» **Work to complete**
Each line below from the one containing "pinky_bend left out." through the one containing "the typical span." should be output exactly as it stands, and no other line should appear.

(Stored data)

"""

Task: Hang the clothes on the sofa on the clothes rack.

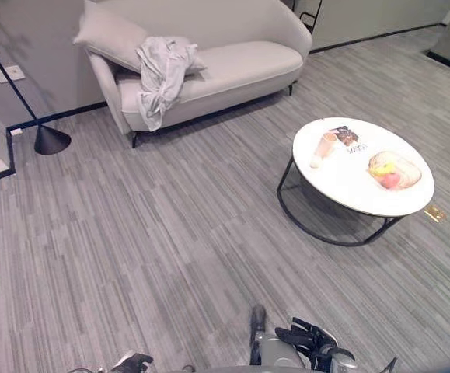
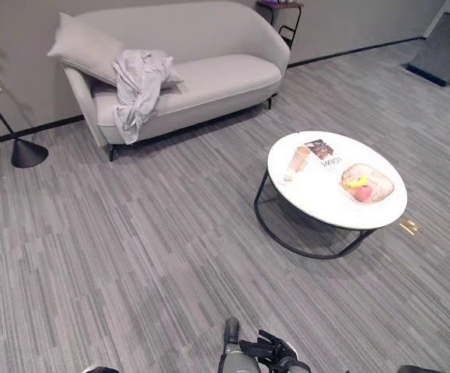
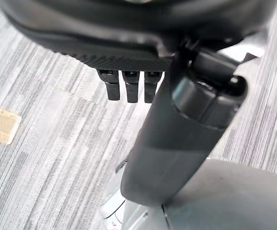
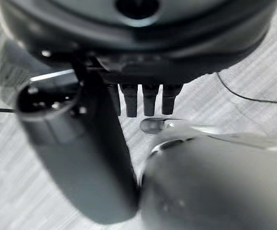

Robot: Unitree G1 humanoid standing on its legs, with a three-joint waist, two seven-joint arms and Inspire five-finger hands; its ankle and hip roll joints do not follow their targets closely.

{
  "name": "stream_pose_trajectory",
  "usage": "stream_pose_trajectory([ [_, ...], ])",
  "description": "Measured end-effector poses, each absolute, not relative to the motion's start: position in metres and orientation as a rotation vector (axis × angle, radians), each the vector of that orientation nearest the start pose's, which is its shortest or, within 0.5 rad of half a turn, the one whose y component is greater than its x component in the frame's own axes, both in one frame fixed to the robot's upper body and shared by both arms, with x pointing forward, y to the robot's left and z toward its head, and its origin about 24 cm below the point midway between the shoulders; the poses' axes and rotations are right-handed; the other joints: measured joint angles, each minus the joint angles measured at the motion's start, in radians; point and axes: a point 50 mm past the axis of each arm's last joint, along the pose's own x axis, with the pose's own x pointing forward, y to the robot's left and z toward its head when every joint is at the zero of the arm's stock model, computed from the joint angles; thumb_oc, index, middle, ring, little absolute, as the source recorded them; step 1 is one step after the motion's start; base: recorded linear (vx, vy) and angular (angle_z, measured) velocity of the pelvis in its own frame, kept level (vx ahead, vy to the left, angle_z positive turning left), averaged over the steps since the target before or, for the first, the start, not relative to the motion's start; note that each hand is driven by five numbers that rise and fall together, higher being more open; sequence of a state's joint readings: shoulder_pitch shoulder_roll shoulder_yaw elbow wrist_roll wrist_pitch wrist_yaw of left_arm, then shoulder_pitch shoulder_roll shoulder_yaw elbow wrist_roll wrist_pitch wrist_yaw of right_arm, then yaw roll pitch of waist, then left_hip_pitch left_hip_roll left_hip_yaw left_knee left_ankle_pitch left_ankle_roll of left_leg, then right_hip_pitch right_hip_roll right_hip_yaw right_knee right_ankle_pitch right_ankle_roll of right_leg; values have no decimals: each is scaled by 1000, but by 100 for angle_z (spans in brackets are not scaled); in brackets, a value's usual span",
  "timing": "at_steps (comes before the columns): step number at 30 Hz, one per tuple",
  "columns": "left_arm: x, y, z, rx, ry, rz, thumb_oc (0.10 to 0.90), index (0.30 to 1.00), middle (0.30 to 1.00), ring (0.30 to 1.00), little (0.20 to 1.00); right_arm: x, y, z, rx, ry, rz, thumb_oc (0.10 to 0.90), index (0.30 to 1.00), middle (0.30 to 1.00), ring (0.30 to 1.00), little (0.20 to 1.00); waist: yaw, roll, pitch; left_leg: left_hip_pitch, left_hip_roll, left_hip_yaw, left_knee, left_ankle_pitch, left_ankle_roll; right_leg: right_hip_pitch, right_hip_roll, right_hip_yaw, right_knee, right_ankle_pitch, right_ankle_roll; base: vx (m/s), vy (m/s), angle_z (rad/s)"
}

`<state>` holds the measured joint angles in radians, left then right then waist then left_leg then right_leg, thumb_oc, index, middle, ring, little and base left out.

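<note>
while clothes [image 1: 162, 74] drape the sofa [image 1: 232, 66], both hands [image 3: 128, 86] [image 4: 145, 100] hang straight-fingered, holding nothing.

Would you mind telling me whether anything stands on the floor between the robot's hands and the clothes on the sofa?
Nothing visible does. The grey clothes hang over the sofa seat, and bare carpet runs from them to the right hand and left hand. The round table stands off to the right.

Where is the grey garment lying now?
The garment lies on the sofa at its left end, in the upper left of the eye views, beside the cushion, with part hanging over the seat's front edge.
</note>
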<state>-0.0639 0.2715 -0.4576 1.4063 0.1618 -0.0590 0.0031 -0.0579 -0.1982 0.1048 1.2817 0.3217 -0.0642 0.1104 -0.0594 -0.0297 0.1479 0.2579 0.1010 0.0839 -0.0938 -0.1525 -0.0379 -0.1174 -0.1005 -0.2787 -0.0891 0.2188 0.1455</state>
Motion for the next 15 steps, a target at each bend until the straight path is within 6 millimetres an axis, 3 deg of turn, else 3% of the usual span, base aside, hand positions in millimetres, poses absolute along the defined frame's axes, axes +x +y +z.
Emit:
stream_pose_trajectory([
  [2, 78, 234, -166, 685, 1294, -335, 800, 900, 900, 900, 900, 110, -221, -159, 76, 1132, -128, 800, 900, 900, 900, 900, 7, 23, 1, 31, 8, -54, 16, 14, -21, -12, 21, -9, 123, -65, -125, 520, -132, 10],
  [3, 78, 231, -166, 672, 1288, -338, 800, 900, 900, 900, 900, 113, -225, -158, 70, 1123, -131, 800, 900, 900, 900, 900, -3, 40, 3, 42, 24, -60, 18, 33, -23, -39, 21, -9, 232, -134, -103, 507, -156, 28],
  [4, 80, 232, -166, 666, 1286, -332, 800, 900, 900, 900, 900, 117, -229, -155, 79, 1102, -118, 800, 900, 900, 900, 900, -22, 53, 3, 68, 55, -106, 7, 19, -33, -93, 17, -4, 388, -221, -100, 491, -216, 51],
  [5, 80, 235, -165, 674, 1285, -330, 800, 900, 900, 900, 900, 121, -228, -154, 67, 1088, -96, 800, 900, 900, 900, 900, -33, 57, -11, 63, 67, -142, 10, -2, -49, -107, 15, -4, 428, -292, -110, 497, -219, 57],
  [7, 85, 239, -163, 674, 1272, -307, 800, 900, 900, 900, 900, 126, -229, -153, 42, 1108, -90, 800, 900, 900, 900, 900, -19, 51, -17, 43, 105, -170, 22, -25, -67, -116, 30, -33, 476, -353, -112, 362, -178, 48],
  [9, 85, 247, -161, 636, 1279, -238, 800, 900, 900, 900, 900, 122, -228, -154, 44, 1125, -89, 800, 900, 900, 900, 900, -2, 35, -24, 9, 115, -168, 52, -13, -74, -124, 38, -50, 471, -372, -138, 427, -215, 30],
  [10, 79, 249, -161, 585, 1295, -184, 800, 900, 900, 900, 900, 122, -228, -155, 22, 1138, -82, 800, 900, 900, 900, 900, 14, 38, -25, -25, 126, -169, 112, -7, -84, -94, 59, -61, 416, -368, -132, 437, -229, 9],
  [11, 72, 254, -161, 504, 1315, -93, 800, 900, 900, 900, 900, 114, -226, -158, -28, 1180, -50, 800, 900, 900, 900, 900, 40, 31, -31, -80, 135, -178, 272, 3, -104, 3, 102, -67, 274, -321, -139, 606, -355, 7],
  [13, 61, 258, -162, 485, 1340, -58, 800, 900, 900, 900, 900, 110, -222, -160, -84, 1197, 4, 800, 900, 900, 900, 900, 74, 24, -51, -134, 134, -201, 419, 26, -147, 76, 128, -74, 187, -305, -162, 521, -387, 8],
  [14, 66, 257, -161, 467, 1318, -38, 800, 900, 900, 900, 900, 110, -222, -160, -130, 1207, 24, 800, 900, 900, 900, 900, 95, 7, -57, -263, 132, -220, 659, 74, -153, 97, 143, -74, 165, -327, -206, 154, -191, 11],
  [15, 73, 260, -159, 479, 1295, -28, 800, 900, 900, 900, 900, 105, -222, -161, -170, 1230, 54, 800, 900, 900, 900, 900, 112, 1, -55, -326, 138, -198, 769, 99, -115, 108, 144, -77, 154, -306, -219, 274, -221, -5],
])
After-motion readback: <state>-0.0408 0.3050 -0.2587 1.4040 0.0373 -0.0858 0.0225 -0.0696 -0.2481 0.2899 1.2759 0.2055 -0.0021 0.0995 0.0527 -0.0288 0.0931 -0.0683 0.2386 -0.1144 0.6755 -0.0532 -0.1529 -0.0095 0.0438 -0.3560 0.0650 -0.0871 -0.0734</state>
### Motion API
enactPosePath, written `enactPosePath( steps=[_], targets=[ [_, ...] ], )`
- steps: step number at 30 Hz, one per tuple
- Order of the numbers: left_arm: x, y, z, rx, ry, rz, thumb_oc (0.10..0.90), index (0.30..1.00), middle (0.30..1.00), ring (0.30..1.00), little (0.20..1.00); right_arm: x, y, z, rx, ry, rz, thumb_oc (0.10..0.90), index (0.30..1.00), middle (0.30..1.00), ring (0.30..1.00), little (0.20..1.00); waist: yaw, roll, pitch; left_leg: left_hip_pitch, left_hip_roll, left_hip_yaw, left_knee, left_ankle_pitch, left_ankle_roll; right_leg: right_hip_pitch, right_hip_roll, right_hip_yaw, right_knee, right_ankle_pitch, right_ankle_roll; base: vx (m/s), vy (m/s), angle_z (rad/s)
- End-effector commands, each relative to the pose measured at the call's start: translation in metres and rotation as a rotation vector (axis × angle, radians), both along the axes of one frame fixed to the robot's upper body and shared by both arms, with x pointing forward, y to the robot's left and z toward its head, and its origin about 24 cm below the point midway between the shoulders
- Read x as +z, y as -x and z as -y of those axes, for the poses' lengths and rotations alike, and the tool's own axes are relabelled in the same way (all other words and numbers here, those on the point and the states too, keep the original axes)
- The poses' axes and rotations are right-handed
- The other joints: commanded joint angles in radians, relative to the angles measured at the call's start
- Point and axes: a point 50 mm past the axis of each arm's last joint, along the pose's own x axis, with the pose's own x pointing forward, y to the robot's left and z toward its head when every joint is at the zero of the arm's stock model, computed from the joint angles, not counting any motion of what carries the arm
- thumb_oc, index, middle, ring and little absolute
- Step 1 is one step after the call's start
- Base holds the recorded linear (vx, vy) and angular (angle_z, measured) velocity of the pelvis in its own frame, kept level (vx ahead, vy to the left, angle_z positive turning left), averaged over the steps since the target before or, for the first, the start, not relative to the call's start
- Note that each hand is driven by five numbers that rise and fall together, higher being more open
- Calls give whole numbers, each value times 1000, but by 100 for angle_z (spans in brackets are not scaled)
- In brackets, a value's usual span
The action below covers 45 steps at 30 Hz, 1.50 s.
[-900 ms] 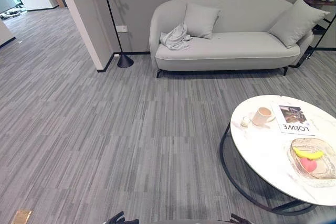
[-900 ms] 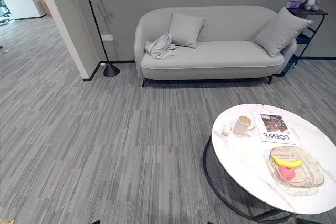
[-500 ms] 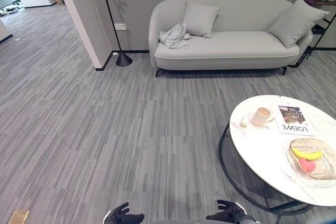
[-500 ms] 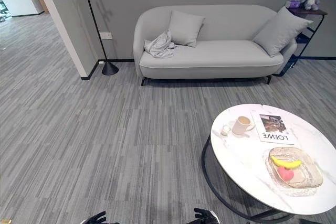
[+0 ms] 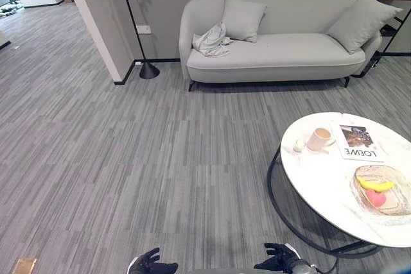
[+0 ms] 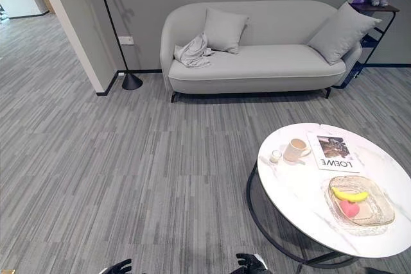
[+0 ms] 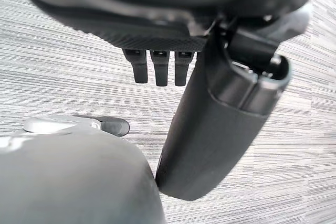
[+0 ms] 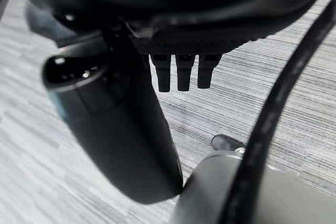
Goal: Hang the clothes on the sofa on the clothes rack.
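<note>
- Our left hand point(image 5: 153, 264) and right hand point(image 5: 280, 260), fingers relaxed and holding nothing, have come into sight.
- The clothes point(image 5: 210, 40) on the sofa point(image 5: 282, 56) lie far ahead of them; we must still approach.

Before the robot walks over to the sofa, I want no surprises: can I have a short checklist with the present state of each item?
1. Crumpled grey garment lies on the sofa at its left end, beside a cushion: ok.
2. Carpet between robot and sofa free of obstacles: ok.
3. Round table stands off to the right of a straight path: ok.
4. Left hand holds nothing, fingers relaxed: ok.
5. Right hand holds nothing, fingers relaxed: ok.
6. Where the clothes rack stands: cannot tell.
</note>
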Motion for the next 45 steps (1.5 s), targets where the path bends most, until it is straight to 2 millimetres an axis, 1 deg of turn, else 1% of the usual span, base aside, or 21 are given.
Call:
enactPosePath(
  steps=[1, 7, 8, 12, 14, 15, 17, 21, 22, 24, 26, 29, 31, 33, 35, 36, 37, 38, 40, 43, 45],
  targets=[
    [-1, -15, 24, -2, 62, 20, 800, 900, 900, 900, 900, -3, 3, -11, 81, -8, -32, 800, 900, 900, 900, 900, 14, -39, 25, 21, -23, -67, -31, -23, 31, 58, -95, 50, -190, 196, 111, 0, 96, -2],
    [-2, -13, 21, -42, 37, -6, 800, 900, 900, 900, 900, -1, -3, -7, 25, -9, -10, 800, 900, 900, 900, 900, 14, -30, 56, 15, -46, -77, -27, -22, 64, -30, -100, 55, -2, 171, 125, -26, 133, -2],
    [-3, -12, 25, -98, 30, -21, 800, 900, 900, 900, 900, -1, -2, 0, -37, -2, -20, 800, 900, 900, 900, 900, 10, -3, 91, 64, -53, -75, -26, -34, 88, -149, -119, 24, 290, 253, 153, 80, 284, -11],
    [-4, -3, 24, -106, 40, -56, 800, 900, 900, 900, 900, 0, 0, 6, -152, -25, -8, 800, 900, 900, 900, 900, 6, 16, 104, 116, -49, -79, -29, -54, 99, -254, -143, -58, 423, 299, 151, 175, 123, -4],
    [-5, -2, 23, -117, 39, -61, 800, 900, 900, 900, 900, -1, 8, 11, -305, -60, -13, 800, 900, 900, 900, 900, -9, 5, 98, 146, -56, -117, -31, -79, 94, -290, -113, -65, 303, 279, 137, 320, -94, 24],
    [-5, -2, 23, -150, 31, -65, 800, 900, 900, 900, 900, -1, 12, 15, -407, -82, -14, 800, 900, 900, 900, 900, -27, -13, 102, 188, -60, -152, -31, -121, 83, -302, -85, -50, 111, 303, 138, 320, -123, 37],
    [-4, -5, 23, -175, 23, -61, 800, 900, 900, 900, 900, -1, 12, 16, -458, -89, -2, 800, 900, 900, 900, 900, -42, -19, 102, 208, -56, -170, -31, -139, 75, -307, -80, -47, 2, 336, 145, 247, -91, 52],
    [-4, -5, 23, -175, 23, -61, 800, 900, 900, 900, 900, -1, 12, 16, -458, -89, -2, 800, 900, 900, 900, 900, -43, -18, 103, 210, -55, -171, -31, -140, 75, -304, -79, -48, 0, 337, 145, 157, -53, 26],
    [-3, -13, 25, -243, 7, -42, 800, 900, 900, 900, 900, -3, 17, 15, -456, -100, -39, 800, 900, 900, 900, 900, -92, -33, 92, 271, -32, -225, -31, -198, 51, -377, -73, 29, -164, 391, 177, 745, -275, 4],
    [-3, -12, 25, -265, 0, -45, 800, 900, 900, 900, 900, -4, 27, 17, -441, -84, -75, 800, 900, 900, 900, 900, -100, -27, 80, 289, -6, -242, -31, -226, 43, -347, -66, 41, -185, 411, 163, 686, -256, 41],
    [-5, -3, 28, -257, 3, -75, 800, 900, 900, 900, 900, -5, 36, 19, -377, -52, -107, 800, 900, 900, 900, 900, -113, -12, 57, 303, 42, -242, -31, -208, 29, -353, -47, 44, -120, 419, 140, 553, -201, 85],
    [-5, -2, 29, -268, -12, -84, 800, 900, 900, 900, 900, -6, 41, 18, -317, -41, -129, 800, 900, 900, 900, 900, -106, 15, 38, 258, 98, -240, 57, -57, -20, -332, -4, 32, -78, 373, 107, 391, -150, 51],
    [-4, -9, 29, -253, -21, -58, 800, 900, 900, 900, 900, -4, 33, 18, -303, -35, -93, 800, 900, 900, 900, 900, -97, 12, 42, 180, 107, -209, 220, 80, -70, -246, 4, 14, -99, 326, 80, 411, -162, 21],
    [-4, -9, 29, -253, -21, -58, 800, 900, 900, 900, 900, -4, 33, 18, -303, -35, -93, 800, 900, 900, 900, 900, -97, 12, 43, 179, 107, -210, 221, 79, -70, -246, 4, 13, -99, 326, 80, 244, -118, 24],
    [-1, -21, 23, -201, -45, -9, 800, 900, 900, 900, 900, -3, 24, 19, -289, -22, -49, 800, 900, 900, 900, 900, -80, -16, 64, 74, 136, -121, 452, 203, -81, -139, 1, 7, -136, 278, 36, 445, -309, 14],
    [1, -26, 21, -121, -34, 21, 800, 900, 900, 900, 900, 0, 14, 19, -289, -10, -12, 800, 900, 900, 900, 900, -59, -53, 83, -6, 185, -9, 558, 191, -31, -85, -9, 21, -147, 259, 9, 401, -328, 13],
    [1, -26, 19, -51, -18, 28, 800, 900, 900, 900, 900, 1, 9, 21, -295, -7, 5, 800, 900, 900, 900, 900, -38, -68, 94, -69, 171, 22, 583, 125, -11, -49, -17, 31, -157, 244, 7, 305, -256, 14],
    [1, -26, 18, -51, -19, 28, 800, 900, 900, 900, 900, 1, 9, 21, -295, -8, 5, 800, 900, 900, 900, 900, -40, -70, 91, -72, 169, 21, 582, 128, -10, -53, -19, 31, -157, 244, 8, 221, -111, -8],
    [1, -23, 15, 33, 4, 27, 800, 900, 900, 900, 900, 3, -1, 16, -280, -26, 39, 800, 900, 900, 900, 900, -2, -87, 100, -186, 95, 53, 591, 50, 7, 3, -23, 51, -173, 228, 9, 266, -44, -22],
    [0, -17, 14, 61, 13, 17, 800, 900, 900, 900, 900, 3, -7, 8, -226, -52, 51, 800, 900, 900, 900, 900, 24, -88, 94, -235, 38, 58, 487, 31, 1, 36, -24, 64, -189, 211, 23, 283, 24, -26],
    [0, -16, 13, 71, 16, 20, 800, 900, 900, 900, 900, -1, -1, -8, -114, -82, 17, 800, 900, 900, 900, 900, 67, -68, 87, -290, 24, 86, 211, 94, -7, 105, 11, 65, -193, 159, 28, 524, 19, -41]
  ],
)
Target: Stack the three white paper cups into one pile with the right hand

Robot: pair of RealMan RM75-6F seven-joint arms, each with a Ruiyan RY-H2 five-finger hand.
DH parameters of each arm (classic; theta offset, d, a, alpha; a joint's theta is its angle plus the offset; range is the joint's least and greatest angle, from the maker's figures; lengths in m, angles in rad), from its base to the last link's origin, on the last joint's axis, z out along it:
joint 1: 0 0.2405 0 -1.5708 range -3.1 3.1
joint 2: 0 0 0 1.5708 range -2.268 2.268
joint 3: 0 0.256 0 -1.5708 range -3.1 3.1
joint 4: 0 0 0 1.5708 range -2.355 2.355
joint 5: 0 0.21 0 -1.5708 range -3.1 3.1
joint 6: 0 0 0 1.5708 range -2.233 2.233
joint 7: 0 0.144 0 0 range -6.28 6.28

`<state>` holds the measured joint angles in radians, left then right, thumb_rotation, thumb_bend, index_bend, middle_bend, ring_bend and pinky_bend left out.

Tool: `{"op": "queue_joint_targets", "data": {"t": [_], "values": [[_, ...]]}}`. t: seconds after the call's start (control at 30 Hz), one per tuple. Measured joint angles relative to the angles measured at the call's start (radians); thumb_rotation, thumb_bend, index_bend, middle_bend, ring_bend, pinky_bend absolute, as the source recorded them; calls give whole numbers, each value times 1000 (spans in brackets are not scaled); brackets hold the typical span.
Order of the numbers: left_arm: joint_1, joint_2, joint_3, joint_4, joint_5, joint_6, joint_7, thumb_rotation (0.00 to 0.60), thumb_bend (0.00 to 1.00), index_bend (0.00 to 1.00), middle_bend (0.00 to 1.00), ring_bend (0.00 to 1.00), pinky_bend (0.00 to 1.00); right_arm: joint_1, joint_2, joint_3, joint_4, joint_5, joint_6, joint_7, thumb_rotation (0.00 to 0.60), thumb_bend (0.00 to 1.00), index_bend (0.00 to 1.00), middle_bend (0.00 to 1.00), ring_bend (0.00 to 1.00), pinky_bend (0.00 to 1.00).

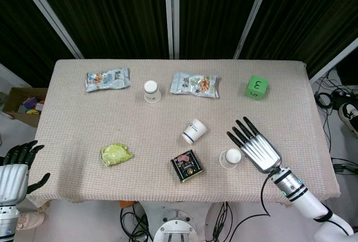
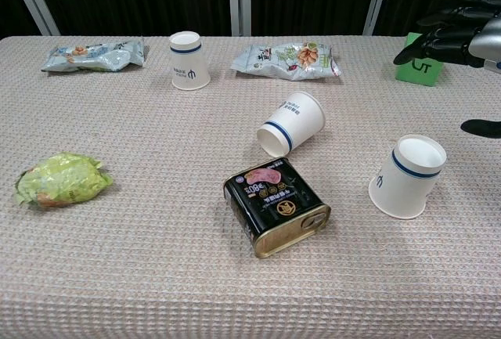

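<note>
Three white paper cups with a blue ring are on the beige tablecloth. One stands upside down at the back (image 1: 151, 91) (image 2: 189, 60). A second lies on its side near the middle (image 1: 194, 131) (image 2: 292, 123). The third stands upside down at the front right (image 1: 230, 158) (image 2: 408, 176). My right hand (image 1: 257, 144) (image 2: 462, 35) hovers just right of this third cup. Its fingers are stretched out and apart, it holds nothing, and it does not touch the cup. My left hand (image 1: 18, 166) hangs off the table's front left corner, fingers apart and empty.
A black tin (image 1: 187, 165) (image 2: 276, 205) lies left of the front cup. A yellow-green packet (image 1: 116, 153) (image 2: 61, 180) sits front left. Two snack bags (image 1: 107, 79) (image 1: 194, 84) and a green block (image 1: 257, 87) (image 2: 415, 61) line the back. A cardboard box (image 1: 22, 103) stands on the floor.
</note>
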<state>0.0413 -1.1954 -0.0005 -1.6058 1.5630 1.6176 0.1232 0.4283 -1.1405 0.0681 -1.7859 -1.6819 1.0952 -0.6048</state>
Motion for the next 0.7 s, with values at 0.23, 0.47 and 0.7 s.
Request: {"op": "queue_joint_targets", "data": {"t": [0.23,0.47,0.7], "values": [[-4,-8,-2,10,-2,-7,-8,600,190,219,152,131,145,8,-6,-3,-4,12,1,-10,600,223,154,189,0,24],[-3,-9,-4,15,-6,-6,-15,600,190,219,152,132,145,39,-18,8,-13,29,-27,-3,600,222,154,187,0,23],[3,-11,-2,16,-4,1,-18,600,190,219,152,131,145,164,-59,75,-29,134,-188,-11,600,197,155,188,0,24]]}}
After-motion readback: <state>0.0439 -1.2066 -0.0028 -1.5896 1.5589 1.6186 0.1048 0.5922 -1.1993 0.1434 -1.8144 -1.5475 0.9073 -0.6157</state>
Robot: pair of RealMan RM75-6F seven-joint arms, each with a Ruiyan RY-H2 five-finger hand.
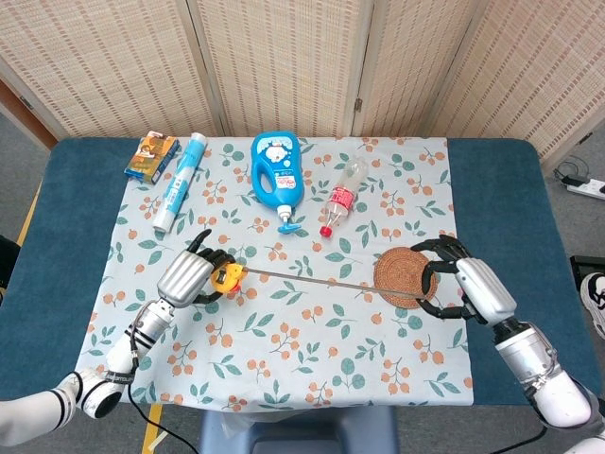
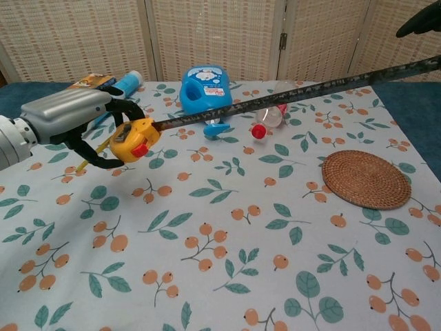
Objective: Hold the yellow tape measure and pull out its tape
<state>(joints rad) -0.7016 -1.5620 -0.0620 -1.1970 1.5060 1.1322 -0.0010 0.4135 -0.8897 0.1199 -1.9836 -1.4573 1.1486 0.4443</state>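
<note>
Head view: left hand (image 1: pixel 188 277) at lower left of the frame, fingers (image 1: pixel 214 257) wrapped around the yellow tape measure (image 1: pixel 226 276), which is held clear of the cloth. Chest view shows the same grip from the front: dark fingers (image 2: pixel 96 164) curl under and over the case (image 2: pixel 131 139), red button facing the camera, case lifted above the bench. The tape (image 1: pixel 312 281) runs out of the case as a thin straight line toward the right of the frame, passing over the round woven coaster (image 1: pixel 401 274) and ending at the right hand (image 1: pixel 470 289) at lower right. Right fingers (image 1: pixel 440 281) are curled in around the tape's far end; the exact pinch point is too small to resolve in the head view. In the chest view the tape (image 2: pixel 296 89) slants up across the frame to the upper right corner, where only a dark fingertip of the right hand (image 2: pixel 422 22) shows at the edge. Further out, along the top of the floral tablecloth (image 1: pixel 284 350): blue detergent bottle (image 1: pixel 276 168) at centre, clear plastic bottle with red cap (image 1: pixel 342 196) just right of it, blue-and-white tube (image 1: pixel 180 183) and small orange box (image 1: pixel 151 156) at upper left. Cloth lies on the blue bench (image 1: pixel 501 199); woven screens (image 1: pixel 284 57) stand behind.
</note>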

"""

» **Solution to this problem**
`<state>` holds the measured joint angles in radians, left then right, thumb_rotation, thumb_bend, index_bend, middle_bend, ring_bend and pinky_bend left out.

Tool: `{"op": "queue_joint_targets", "data": {"t": [_], "values": [[_, ...]]}}`. t: seconds after the call's start (control at 30 Hz), one per tuple. Measured joint angles relative to the angles measured at the call's start (radians); thumb_rotation, thumb_bend, index_bend, middle_bend, ring_bend, pinky_bend absolute, as the source recorded them; calls give whole numbers, each value times 1000 (spans in brackets are not scaled); brackets hold the typical span.

This output is now finished.